There is a lot of “new” happening over here this growing season – new zone, new yard, new routines, new plant selections, new places to shop…you get the idea.  Among all the newness there are still some constants which help it all flow smoother.

One of the things I have learn while gardening in various ways over the years is that raised beds are my friends.  I do not need a tiller to break up the soil each year, weeds are greatly reduced, and I can grow more in a small space than I could traditionally.

From past experience I knew that an 8 foot by 4 foot bed would be a great place to start.  Large enough to plant several things, but not too big to become overwhelming.  Having paid attention to the sunlight over the past year, I knew where in the yard would get full sun through all seasons, and which areas were in full or partial shade from late fall through late spring.  As none of our neighbors have backyard trees to create shade, that was not something I had to contend with.

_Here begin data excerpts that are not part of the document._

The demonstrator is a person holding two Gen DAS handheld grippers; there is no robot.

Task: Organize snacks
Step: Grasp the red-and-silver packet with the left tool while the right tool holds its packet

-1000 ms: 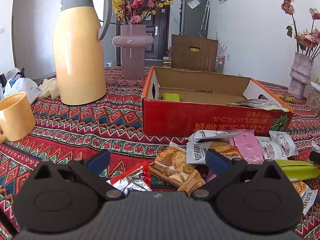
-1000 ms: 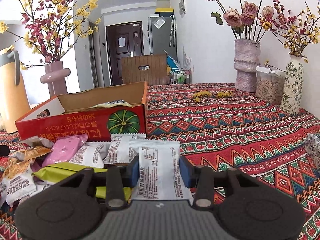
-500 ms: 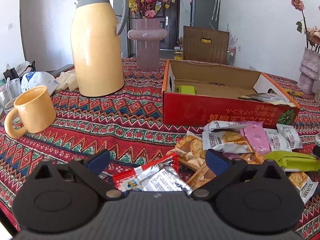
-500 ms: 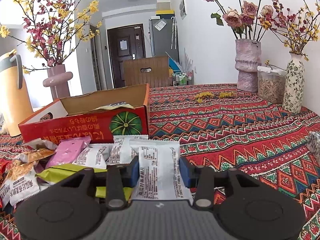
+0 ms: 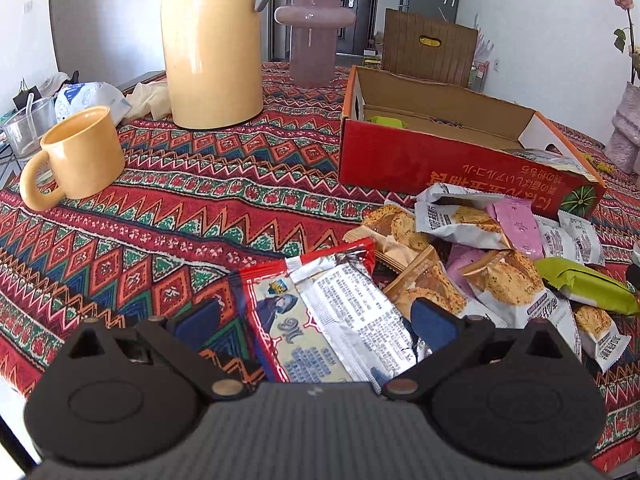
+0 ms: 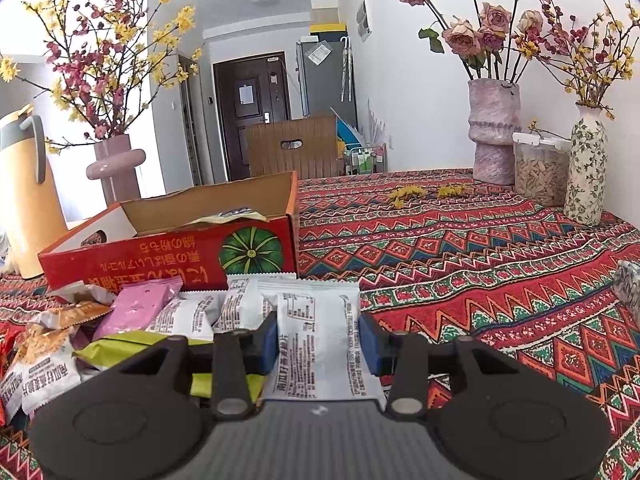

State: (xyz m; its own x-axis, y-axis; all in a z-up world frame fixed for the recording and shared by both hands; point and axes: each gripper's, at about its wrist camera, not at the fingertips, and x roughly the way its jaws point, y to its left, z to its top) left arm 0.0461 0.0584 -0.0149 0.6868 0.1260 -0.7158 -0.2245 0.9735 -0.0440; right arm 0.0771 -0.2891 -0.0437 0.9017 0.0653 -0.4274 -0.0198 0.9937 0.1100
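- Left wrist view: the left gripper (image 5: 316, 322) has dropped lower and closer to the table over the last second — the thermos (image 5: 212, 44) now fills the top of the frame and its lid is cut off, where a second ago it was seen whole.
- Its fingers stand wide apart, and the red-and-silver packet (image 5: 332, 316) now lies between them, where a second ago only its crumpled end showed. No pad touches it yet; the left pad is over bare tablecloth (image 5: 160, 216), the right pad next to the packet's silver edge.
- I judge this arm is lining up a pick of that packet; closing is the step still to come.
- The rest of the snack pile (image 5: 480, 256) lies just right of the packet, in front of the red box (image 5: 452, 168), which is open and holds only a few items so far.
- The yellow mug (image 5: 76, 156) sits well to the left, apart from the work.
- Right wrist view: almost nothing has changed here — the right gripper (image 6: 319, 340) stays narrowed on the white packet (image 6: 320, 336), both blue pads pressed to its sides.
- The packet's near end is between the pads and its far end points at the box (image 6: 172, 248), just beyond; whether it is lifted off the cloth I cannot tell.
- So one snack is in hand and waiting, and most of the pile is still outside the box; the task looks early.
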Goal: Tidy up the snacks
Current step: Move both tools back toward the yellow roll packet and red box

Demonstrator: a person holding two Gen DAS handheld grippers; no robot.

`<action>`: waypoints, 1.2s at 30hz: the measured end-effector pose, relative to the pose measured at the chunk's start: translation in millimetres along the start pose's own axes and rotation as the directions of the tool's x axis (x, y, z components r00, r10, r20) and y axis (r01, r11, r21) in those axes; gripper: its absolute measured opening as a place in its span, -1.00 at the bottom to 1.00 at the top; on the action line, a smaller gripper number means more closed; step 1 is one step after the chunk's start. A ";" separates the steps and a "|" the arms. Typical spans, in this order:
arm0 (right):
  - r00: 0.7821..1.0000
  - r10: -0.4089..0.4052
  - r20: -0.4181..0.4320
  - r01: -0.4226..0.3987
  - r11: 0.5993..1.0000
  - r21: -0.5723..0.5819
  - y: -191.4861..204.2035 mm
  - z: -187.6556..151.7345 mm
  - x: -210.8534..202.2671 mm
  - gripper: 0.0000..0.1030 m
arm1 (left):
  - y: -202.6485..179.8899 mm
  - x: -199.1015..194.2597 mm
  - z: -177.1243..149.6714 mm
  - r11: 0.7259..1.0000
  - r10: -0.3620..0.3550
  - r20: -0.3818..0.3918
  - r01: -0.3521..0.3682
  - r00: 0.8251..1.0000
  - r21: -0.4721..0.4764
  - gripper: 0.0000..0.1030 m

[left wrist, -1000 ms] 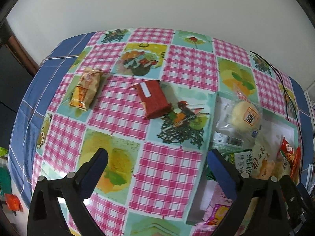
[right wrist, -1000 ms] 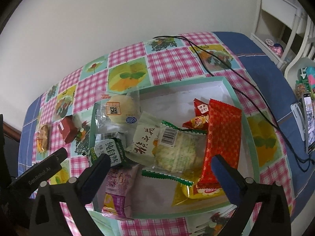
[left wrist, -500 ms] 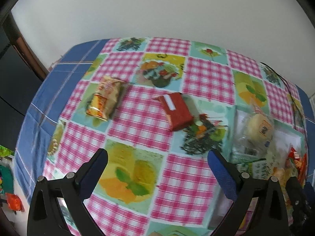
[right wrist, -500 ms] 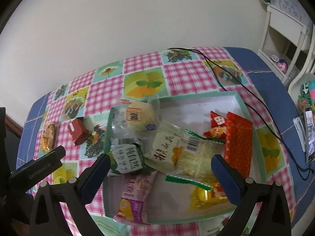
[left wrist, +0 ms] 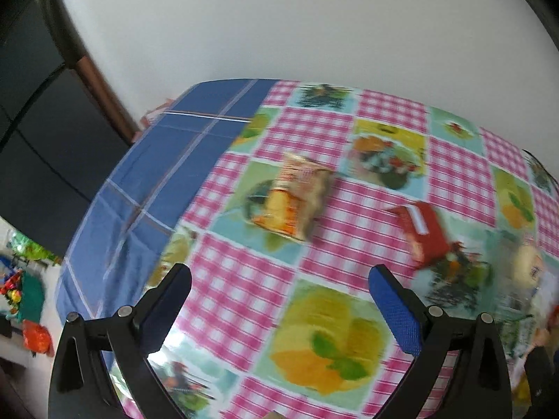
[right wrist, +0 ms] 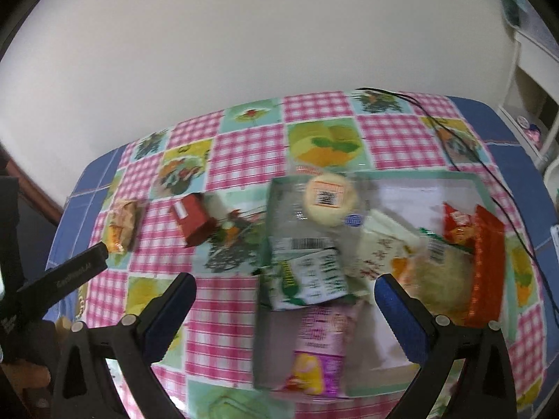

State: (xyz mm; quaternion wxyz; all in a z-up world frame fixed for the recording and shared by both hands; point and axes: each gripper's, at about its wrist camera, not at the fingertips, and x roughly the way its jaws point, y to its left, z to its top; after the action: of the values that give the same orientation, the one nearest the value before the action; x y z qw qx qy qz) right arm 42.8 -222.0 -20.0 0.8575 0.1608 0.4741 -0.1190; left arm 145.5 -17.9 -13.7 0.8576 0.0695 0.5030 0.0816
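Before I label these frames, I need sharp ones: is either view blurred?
Both are. Left wrist view: the orange snack bag and red packet smear; the left gripper stays crisp. Right wrist view: the snacks in the tray smear too.

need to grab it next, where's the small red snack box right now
The red snack box lies on the checked tablecloth outside the tray, to the tray's left in the right wrist view, between it and the orange snack packet.
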 end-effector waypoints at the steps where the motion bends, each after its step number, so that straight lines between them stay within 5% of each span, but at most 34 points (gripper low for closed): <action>1: 1.000 0.007 -0.001 -0.007 1.000 -0.014 7.1 -0.8 1.3 1.00 | 7.2 2.8 1.3 1.000 0.013 0.001 -0.013 1.000 -0.011 0.96; 9: 0.997 0.064 -0.041 -0.067 0.994 -0.080 56.2 -10.5 16.6 1.00 | 49.9 16.6 5.0 0.993 0.042 0.006 -0.041 0.999 -0.112 0.96; 19: 0.994 0.100 -0.036 -0.103 0.991 -0.088 85.1 -17.8 30.8 1.00 | 68.8 28.6 8.9 0.979 -0.023 -0.012 0.020 1.000 -0.204 0.96; 32: 0.996 0.083 -0.033 -0.085 0.993 -0.087 87.2 -7.9 53.1 1.00 | 60.8 41.1 19.2 0.986 -0.065 0.029 0.069 0.997 -0.154 0.96; 36: 0.992 0.121 -0.040 -0.124 0.990 -0.073 88.6 -2.0 62.4 1.00 | 63.0 48.0 26.2 0.973 -0.125 0.033 0.129 0.992 -0.189 0.96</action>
State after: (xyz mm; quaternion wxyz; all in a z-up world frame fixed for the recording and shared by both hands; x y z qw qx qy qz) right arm 105.5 -143.0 -59.7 0.8600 0.1592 0.4827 -0.0451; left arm 187.0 52.8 -29.3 0.8691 -0.0444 0.4871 0.0735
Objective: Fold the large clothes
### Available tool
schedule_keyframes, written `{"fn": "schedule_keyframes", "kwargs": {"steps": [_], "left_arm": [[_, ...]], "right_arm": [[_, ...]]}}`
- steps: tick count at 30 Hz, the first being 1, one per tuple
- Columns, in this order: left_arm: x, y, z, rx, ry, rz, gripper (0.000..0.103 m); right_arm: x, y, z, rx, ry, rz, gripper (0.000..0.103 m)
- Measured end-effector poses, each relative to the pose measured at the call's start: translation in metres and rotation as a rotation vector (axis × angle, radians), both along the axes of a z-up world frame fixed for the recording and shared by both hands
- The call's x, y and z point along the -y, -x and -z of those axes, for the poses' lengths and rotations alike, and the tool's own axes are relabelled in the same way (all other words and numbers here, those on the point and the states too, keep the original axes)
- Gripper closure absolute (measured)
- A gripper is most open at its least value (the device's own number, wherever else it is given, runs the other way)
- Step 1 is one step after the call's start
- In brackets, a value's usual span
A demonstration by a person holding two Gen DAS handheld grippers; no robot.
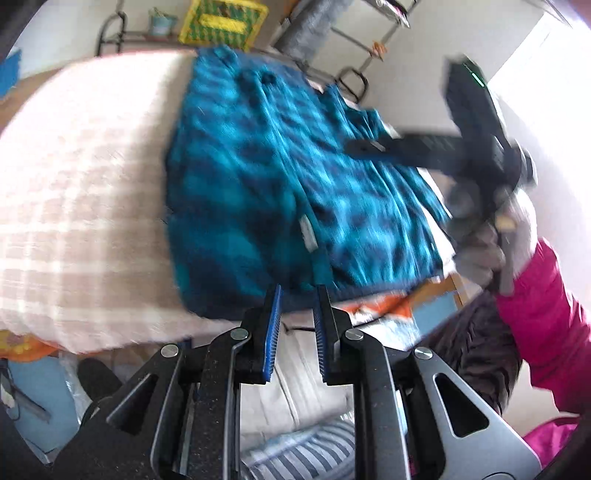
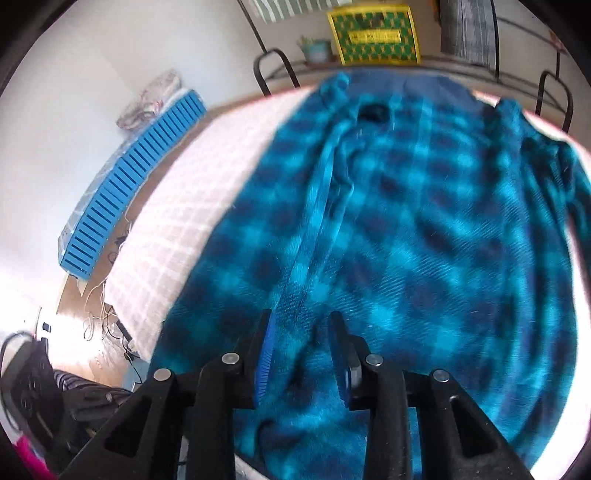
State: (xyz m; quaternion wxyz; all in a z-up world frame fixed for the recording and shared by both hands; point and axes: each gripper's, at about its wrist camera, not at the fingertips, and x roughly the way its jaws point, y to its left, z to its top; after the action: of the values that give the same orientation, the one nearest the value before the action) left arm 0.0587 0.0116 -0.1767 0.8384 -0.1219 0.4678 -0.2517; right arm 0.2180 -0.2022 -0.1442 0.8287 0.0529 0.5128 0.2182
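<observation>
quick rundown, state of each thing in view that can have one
plaid shirt: spread flat on the bed, not yet folded, front placket closed
checked bed cover: laid out under the shirt
left claw: jaws apart, nothing between them, off the near hem
right claw: jaws apart, above the shirt's lower part, no cloth pinched
yellow-green crate: upright on the shelf behind the bed

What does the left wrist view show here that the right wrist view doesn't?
Only the left wrist view shows the right gripper held over the shirt by a gloved hand with a pink sleeve, and the left gripper open short of the hem. Only the right wrist view shows the blue slatted panel. Both show the blue plaid shirt on the checked cover and the yellow crate.
</observation>
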Motion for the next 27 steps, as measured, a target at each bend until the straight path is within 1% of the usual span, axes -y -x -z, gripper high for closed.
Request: {"fn": "schedule_keyframes", "kwargs": {"steps": [2,5,8,9,11,12,13,14,15,17,20,22,24,25,27], "left_arm": [[-0.008,-0.007,-0.005,0.033,-0.01,-0.044,0.088],[-0.009,-0.022,0.002,0.02,-0.019,-0.073,0.088],[0.006,-0.027,0.012,0.021,-0.064,-0.035,0.088],[0.011,-0.025,0.015,0.023,-0.083,-0.021,0.088],[0.022,-0.022,0.024,0.009,-0.105,0.004,0.088],[0.029,-0.023,0.031,-0.011,-0.12,0.019,0.088],[0.035,-0.022,0.038,-0.028,-0.147,0.03,0.088],[0.042,-0.022,0.046,-0.031,-0.194,0.047,0.088],[0.044,-0.019,0.046,-0.009,-0.21,0.052,0.088],[0.045,-0.018,0.042,-0.008,-0.219,0.052,0.088],[0.039,-0.019,0.03,-0.009,-0.182,0.021,0.088],[0.038,-0.016,0.017,0.014,-0.156,0.013,0.088],[0.041,-0.013,0.002,0.045,-0.148,0.014,0.088],[0.044,-0.011,-0.006,0.065,-0.141,0.017,0.088],[0.052,-0.01,-0.02,0.096,-0.128,0.026,0.078]], "right_arm": [[0.008,0.012,-0.013,0.059,0.001,0.015,0.07],[0.02,0.029,-0.034,0.15,0.013,0.041,0.068],[0.038,0.046,-0.05,0.225,0.059,0.067,0.067],[0.047,0.05,-0.054,0.242,0.069,0.078,0.063],[0.062,0.057,-0.061,0.258,0.07,0.106,0.056],[0.069,0.059,-0.063,0.265,0.074,0.119,0.054],[0.077,0.061,-0.066,0.272,0.082,0.135,0.054],[0.086,0.062,-0.067,0.273,0.092,0.146,0.054],[0.092,0.063,-0.069,0.273,0.098,0.154,0.054],[0.107,0.064,-0.073,0.275,0.097,0.177,0.054],[0.133,0.067,-0.079,0.275,0.082,0.222,0.051],[0.149,0.071,-0.082,0.275,0.083,0.245,0.048],[0.168,0.075,-0.084,0.272,0.087,0.276,0.042],[0.177,0.076,-0.084,0.268,0.085,0.287,0.042],[0.196,0.079,-0.084,0.253,0.083,0.314,0.04]]}}
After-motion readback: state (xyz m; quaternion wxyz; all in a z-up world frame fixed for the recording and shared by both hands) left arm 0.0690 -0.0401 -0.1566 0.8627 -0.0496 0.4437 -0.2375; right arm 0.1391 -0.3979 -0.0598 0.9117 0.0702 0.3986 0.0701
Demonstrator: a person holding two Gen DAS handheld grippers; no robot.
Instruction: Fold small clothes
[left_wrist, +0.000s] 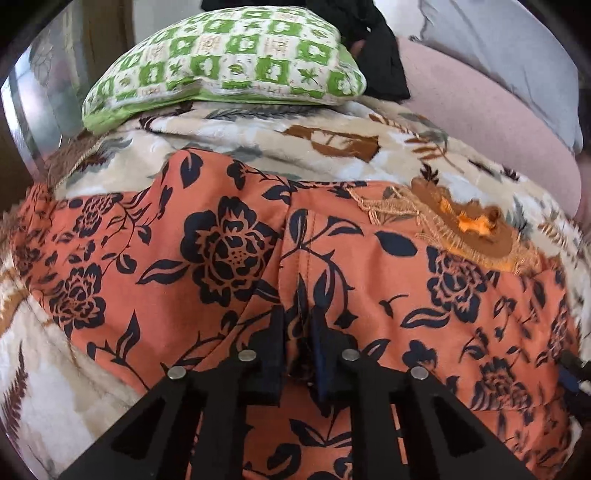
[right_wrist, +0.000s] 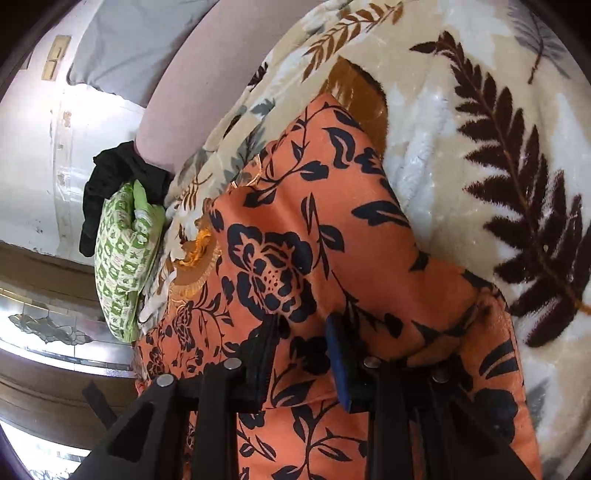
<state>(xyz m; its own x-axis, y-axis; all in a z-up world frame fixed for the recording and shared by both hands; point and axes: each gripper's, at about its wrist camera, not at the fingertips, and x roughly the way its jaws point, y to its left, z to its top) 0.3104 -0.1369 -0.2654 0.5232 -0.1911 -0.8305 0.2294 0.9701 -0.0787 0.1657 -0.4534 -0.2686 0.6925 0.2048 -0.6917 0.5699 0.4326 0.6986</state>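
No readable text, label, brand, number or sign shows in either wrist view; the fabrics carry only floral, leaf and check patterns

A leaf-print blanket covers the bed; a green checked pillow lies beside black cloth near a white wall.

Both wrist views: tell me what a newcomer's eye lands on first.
The orange garment with black flowers fills the foreground, spread over a cream leaf-print blanket. The left gripper is pinching a fold of it. Behind lies a green checked pillow.
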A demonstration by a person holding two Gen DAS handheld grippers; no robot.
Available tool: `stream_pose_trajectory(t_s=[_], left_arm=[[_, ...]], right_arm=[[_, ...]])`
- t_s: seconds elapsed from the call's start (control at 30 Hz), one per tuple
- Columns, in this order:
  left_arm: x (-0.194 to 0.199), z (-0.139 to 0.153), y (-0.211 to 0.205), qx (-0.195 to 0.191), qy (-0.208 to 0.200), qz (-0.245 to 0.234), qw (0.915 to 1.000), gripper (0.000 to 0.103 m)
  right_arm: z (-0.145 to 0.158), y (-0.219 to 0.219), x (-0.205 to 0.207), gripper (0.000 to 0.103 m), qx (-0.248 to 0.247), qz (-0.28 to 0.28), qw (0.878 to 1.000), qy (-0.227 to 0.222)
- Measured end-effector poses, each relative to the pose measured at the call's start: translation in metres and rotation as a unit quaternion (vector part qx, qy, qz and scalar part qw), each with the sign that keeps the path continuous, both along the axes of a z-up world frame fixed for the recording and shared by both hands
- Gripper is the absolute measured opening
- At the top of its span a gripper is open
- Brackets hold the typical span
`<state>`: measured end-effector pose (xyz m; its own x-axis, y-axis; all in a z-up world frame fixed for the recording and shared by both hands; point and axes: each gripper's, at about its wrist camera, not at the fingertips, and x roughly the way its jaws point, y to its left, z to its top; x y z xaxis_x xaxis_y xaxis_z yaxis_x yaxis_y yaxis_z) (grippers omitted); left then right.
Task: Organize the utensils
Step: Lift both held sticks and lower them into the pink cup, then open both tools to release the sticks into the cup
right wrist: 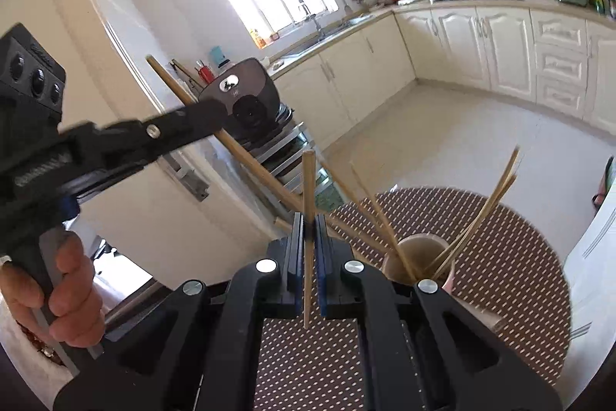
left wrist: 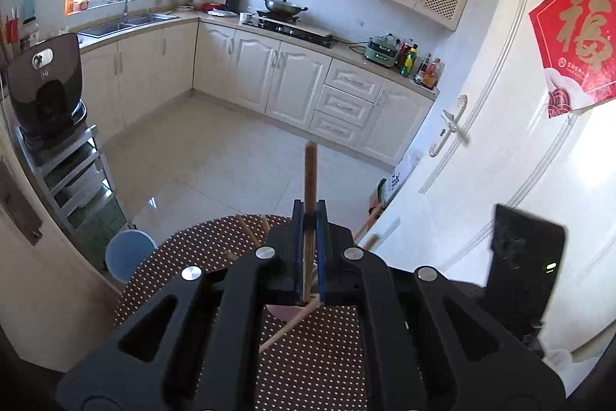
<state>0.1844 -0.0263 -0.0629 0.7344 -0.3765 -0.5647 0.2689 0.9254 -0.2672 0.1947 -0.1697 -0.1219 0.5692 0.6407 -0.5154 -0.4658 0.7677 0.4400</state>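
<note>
Nearest in the right wrist view, the right gripper (right wrist: pixel 309 237) is seen clamped tight on a single chopstick (right wrist: pixel 308 203). The stick stands nearly upright between the blue pads, its thick end above the jaws and its thin tip hanging below them over the dotted table mat (right wrist: pixel 308 364).

In the left wrist view the left gripper (left wrist: pixel 310 222) is likewise closed fully on a second chopstick (left wrist: pixel 310 172), darker in tone, gripped near mid-length with the square end projecting upward. From the right wrist view the same tool appears at left, held by a hand (right wrist: pixel 57 299), with its stick slanting across the frame.

Just beyond the right jaws a pinkish-beige holder cup (right wrist: pixel 417 249) stands on the mat. Several loose chopsticks (right wrist: pixel 473 218) lean out of it at scattered angles. In the left view, only a small pink edge of what is probably this cup is visible beneath the tool.

Handling judgement: the sticks are judged light, stiff and smooth, likely to pivot or slip in a narrow two-pad grip. Hold near the middle, as now, is judged best. The cup is judged light and easily tipped by a sideways knock.

Farther off, kitchen cabinets (right wrist: pixel 500 49) and a sink (left wrist: pixel 127 24) are noted.
</note>
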Motion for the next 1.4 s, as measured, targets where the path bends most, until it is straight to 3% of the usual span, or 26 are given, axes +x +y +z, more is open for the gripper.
stream_pose_trajectory(t_s=[0.27,0.5,0.87,1.4], left_arm=[[0.015,0.002,0.0,-0.008,0.0,-0.001,1.0,0.006],[0.029,-0.011,-0.009,0.005,0.012,-0.007,0.9999,0.006],[0.048,-0.044,-0.018,0.043,0.043,-0.003,0.9981,0.006],[0.055,-0.074,-0.029,0.05,0.091,-0.005,0.9946,0.006]], right_arm=[[0.038,-0.015,0.001,0.004,-0.049,-0.048,0.995,-0.072],[0.032,-0.014,0.003,0.004,-0.102,-0.067,0.988,-0.096],[0.01,-0.022,0.019,0.004,-0.136,-0.074,0.984,-0.093],[-0.019,-0.023,0.025,0.004,-0.162,-0.062,0.983,-0.061]])
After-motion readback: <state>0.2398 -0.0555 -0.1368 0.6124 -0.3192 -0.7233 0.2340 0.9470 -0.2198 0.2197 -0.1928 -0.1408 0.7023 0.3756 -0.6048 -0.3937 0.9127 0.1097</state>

A few other factors to take into account when deciding on placement were: location to a watering source, distance from fire ring, discharge from rain gutters, and allowing room for the kids to play.  I did not want to be carrying heavy buckets of water across the yard all summer or trying to wrangle several lengths of garden hose.  I also needed it to be far enough away from our fire ring to not interfere if we happen to be outside after dark.  The rain gutters discharge a lot of water during a rain event, even a small one.  If the garden was too close the soil would be eroded away.

After settling on where to place the garden bed and carrying the materials to that spot I actually had to move the location over a foot or two.  Why?  The yard had a slight slope around the edges to it to aide in storm-water run off.  What is normally a good thing (good drainage) becomes a not so ideal situation when you are trying to build a level raised bed.  Moving the bed over meant it would be level, thereby saving me the effort of having to dig it down on one side or raise it up on the other.

My previous garden beds were made out of wood planks screwed together to create squares or rectangles.  While this method was more economical it meant more time in constructing the beds, as well as painting or staining the boards to ensure a longer life.  It also made it a lot more difficult to extend the beds as my gardening adventures grew.

I liked the look of raised beds made of decorative stones, but the budget would not permit it at this time.  I also felt like that beds were more permanent in nature.  At this time I was not ready to commit to a location long term.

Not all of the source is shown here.